Thursday 8am: AS THE Society she founded in 1859 celebrates its 150th anniversary, the grave of Jessie Boucherett in North Willingham churchyard, remains largely unrecognised by the majority of visitors and worshippers to this little country church.

Jessie Boucherett, who lived at Willingham Hall just outside Market Rasen, is locally the forgotten woman in the history of the fight for women's rights and equality, and now the author of a book about her and the Society she founded is calling for a local group to be formed to tidy up her grave.

In addition to the new book, her name will gain wider recognition next Thursday, July 9, through a feature on Radio 4's Womens Hour between 10am and 11am.

Born in 1825, the youngest of four children, none of whom married, she received a sum of 10,000 (around 700,000 in today's money) on her father's death in 1857.

She was moved to found the Society for Promoting the Employment of Women (SPEW) after reading the journalist and writer Harriet Martineau's article 'Female Industry' in the Edinburgh Review in 1859, which changed not just her life, but those of many thousands, if not millions, of women since.

Although her home was in Willingham, the unmarried Jessie was probably in London for the 'season' when she read the Martineau article.
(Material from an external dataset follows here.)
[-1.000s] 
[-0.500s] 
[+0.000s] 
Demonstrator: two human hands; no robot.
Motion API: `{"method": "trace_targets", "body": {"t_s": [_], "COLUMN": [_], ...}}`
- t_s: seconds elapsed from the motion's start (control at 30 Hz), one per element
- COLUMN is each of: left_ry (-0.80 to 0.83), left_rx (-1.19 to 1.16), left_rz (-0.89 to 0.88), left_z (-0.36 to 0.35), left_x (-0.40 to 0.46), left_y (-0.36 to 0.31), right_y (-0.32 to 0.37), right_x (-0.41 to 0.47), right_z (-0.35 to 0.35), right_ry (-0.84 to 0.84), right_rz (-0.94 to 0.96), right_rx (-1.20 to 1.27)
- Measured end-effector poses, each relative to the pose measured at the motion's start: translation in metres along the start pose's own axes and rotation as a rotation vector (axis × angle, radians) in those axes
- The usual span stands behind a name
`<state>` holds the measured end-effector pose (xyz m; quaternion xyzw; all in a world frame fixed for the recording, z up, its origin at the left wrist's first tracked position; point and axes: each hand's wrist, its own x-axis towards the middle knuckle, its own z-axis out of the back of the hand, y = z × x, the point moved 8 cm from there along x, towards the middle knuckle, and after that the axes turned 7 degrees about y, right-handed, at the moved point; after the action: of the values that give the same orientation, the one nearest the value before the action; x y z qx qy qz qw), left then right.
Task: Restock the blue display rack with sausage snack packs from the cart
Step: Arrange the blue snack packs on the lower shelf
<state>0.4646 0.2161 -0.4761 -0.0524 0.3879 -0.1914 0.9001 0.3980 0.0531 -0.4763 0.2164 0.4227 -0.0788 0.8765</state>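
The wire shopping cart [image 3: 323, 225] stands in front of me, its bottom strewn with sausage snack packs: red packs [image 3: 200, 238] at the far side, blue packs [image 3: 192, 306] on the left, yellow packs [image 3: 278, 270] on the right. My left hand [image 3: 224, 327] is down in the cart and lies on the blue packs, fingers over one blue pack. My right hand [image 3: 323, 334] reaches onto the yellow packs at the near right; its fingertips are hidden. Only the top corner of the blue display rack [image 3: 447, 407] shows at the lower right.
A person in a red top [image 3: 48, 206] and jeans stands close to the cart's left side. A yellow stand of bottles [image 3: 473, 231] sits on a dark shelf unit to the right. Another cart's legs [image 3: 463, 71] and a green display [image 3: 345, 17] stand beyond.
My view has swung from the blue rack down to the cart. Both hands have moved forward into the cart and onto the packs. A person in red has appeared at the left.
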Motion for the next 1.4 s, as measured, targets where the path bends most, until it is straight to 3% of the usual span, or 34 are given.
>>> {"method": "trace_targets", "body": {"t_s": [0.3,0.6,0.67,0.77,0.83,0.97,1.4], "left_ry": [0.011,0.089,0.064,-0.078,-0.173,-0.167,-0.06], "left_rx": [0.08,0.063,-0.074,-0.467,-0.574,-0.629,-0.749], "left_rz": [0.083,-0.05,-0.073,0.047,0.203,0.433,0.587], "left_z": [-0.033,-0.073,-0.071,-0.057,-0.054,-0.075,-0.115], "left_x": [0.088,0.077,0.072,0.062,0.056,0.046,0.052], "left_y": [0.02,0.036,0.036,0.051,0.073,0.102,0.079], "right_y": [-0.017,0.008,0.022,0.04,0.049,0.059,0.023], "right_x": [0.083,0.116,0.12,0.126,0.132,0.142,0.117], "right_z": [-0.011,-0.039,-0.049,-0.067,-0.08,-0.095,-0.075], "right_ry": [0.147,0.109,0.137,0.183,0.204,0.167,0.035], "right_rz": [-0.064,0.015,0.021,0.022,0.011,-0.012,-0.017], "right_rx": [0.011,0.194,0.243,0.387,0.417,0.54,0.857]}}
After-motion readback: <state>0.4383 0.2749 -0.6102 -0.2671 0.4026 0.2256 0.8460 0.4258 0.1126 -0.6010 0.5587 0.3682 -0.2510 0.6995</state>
A quarter of a century later she was to write of the influence the Martineau article had on her.

'It must have had a wide effect and inspired many with a desire to assist women to earn their livelihood. It gave me the idea of establishing a society, the object of which should be to introduce women into new employments.'

In November 1859, the Times reported on the new Society, stating: 'We sincerely hope...we may no longer see women who, like men, must needs turn often to labour for their bread, condemned, unlike men, to the ranks of one miserable and hopeless calling (prostitution), or left with the single alternative of becoming...either distressed needlewomen or distressed governesses'.

Jessie was not the first to highlight this problem of course. Barbara Leigh Smith had published a pamphlet 'Women and Work' two years before and in 1858, the first edition of the English Woman's Journal appeared, dealing not just with women's work issues but also divorce and married women's property.

Emilia Jessie Boucherett was the youngest daughter of the High Sheriff of Lincolnshire, Ayscoghe Boucherett, and her family, owners of Willingham Hall, were prominent in local politics and philanthropic activities. She herself was interested in public affairs, immersing herself in reading the serious press and issues of the day and already familiar with the English Woman's Journal, which was edited by Barbara Leigh Smith and Bessie Rayner Parkes, the key figures in what came to be known as the Langham Place Group.

The committee of the new Society met for the first time on July 7 1859, and comprised of 12 women and four men, and established an office in Great Castle Street in London, later moving to Langham Place, then in 1867 to Great Marlborough Street and in 1872 to Berners Street.

They had already attracted important support with Viscount Raynham MP as their first Treasurer.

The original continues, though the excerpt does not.